* WHAT THE EXERCISE ASKS: Each line of the data must be reproduced as it appears.
··· SUPPLIED MATERIAL
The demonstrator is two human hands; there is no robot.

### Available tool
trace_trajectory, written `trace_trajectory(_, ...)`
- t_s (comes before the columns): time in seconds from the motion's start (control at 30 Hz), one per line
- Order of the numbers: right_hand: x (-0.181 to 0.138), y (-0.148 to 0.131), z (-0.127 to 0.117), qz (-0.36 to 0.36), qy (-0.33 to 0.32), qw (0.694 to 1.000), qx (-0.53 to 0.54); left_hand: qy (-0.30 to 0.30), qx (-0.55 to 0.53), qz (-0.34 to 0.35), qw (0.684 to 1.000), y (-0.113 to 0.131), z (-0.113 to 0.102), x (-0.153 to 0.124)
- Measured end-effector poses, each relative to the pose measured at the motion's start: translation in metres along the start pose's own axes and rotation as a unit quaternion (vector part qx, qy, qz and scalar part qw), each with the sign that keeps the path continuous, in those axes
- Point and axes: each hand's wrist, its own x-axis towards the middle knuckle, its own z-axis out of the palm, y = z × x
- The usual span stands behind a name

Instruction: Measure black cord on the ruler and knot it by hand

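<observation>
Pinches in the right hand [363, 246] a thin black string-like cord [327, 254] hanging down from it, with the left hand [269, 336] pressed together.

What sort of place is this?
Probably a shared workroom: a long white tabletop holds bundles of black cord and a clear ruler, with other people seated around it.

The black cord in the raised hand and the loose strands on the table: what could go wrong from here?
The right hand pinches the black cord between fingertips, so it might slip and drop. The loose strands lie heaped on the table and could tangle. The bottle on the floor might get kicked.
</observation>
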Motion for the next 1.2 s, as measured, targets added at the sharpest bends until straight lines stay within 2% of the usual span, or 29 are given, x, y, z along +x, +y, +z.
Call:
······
* RESULT BELOW:
The demonstrator is two human hands; there is no robot.

### Available tool
trace_trajectory, written `trace_trajectory(_, ...)`
- t_s (comes before the columns): time in seconds from the motion's start (control at 30 Hz), one per line
- Order of the numbers: right_hand: x (-0.181 to 0.138), y (-0.148 to 0.131), z (-0.127 to 0.117), qz (-0.36 to 0.36), qy (-0.33 to 0.32), qw (0.694 to 1.000), qx (-0.53 to 0.54); left_hand: qy (-0.30 to 0.30), qx (-0.55 to 0.53), qz (-0.34 to 0.35), qw (0.684 to 1.000), y (-0.113 to 0.131), z (-0.113 to 0.102), x (-0.153 to 0.124)
- Measured end-effector poses, each relative to the pose measured at the motion's start: translation in metres along the start pose's own axes and rotation as a unit quaternion (vector part qx, qy, qz and scalar part qw), each with the sign that keeps the path continuous, in those axes
- Point and axes: each hand's wrist, its own x-axis towards the middle knuckle, its own z-axis out of the palm, y = z × x
- The usual span stands behind a name

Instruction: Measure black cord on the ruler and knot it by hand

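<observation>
Pinches in the right hand [363, 246] a thin black string-like cord [327, 254] hanging down from it, with the left hand [269, 336] pressed together.

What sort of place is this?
Probably a shared workroom: a long white tabletop holds bundles of black cord and a clear ruler, with other people seated around it.

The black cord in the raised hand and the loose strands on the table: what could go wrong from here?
The right hand pinches the black cord between fingertips, so it might slip and drop. The loose strands lie heaped on the table and could tangle. The bottle on the floor might get kicked.
</observation>
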Motion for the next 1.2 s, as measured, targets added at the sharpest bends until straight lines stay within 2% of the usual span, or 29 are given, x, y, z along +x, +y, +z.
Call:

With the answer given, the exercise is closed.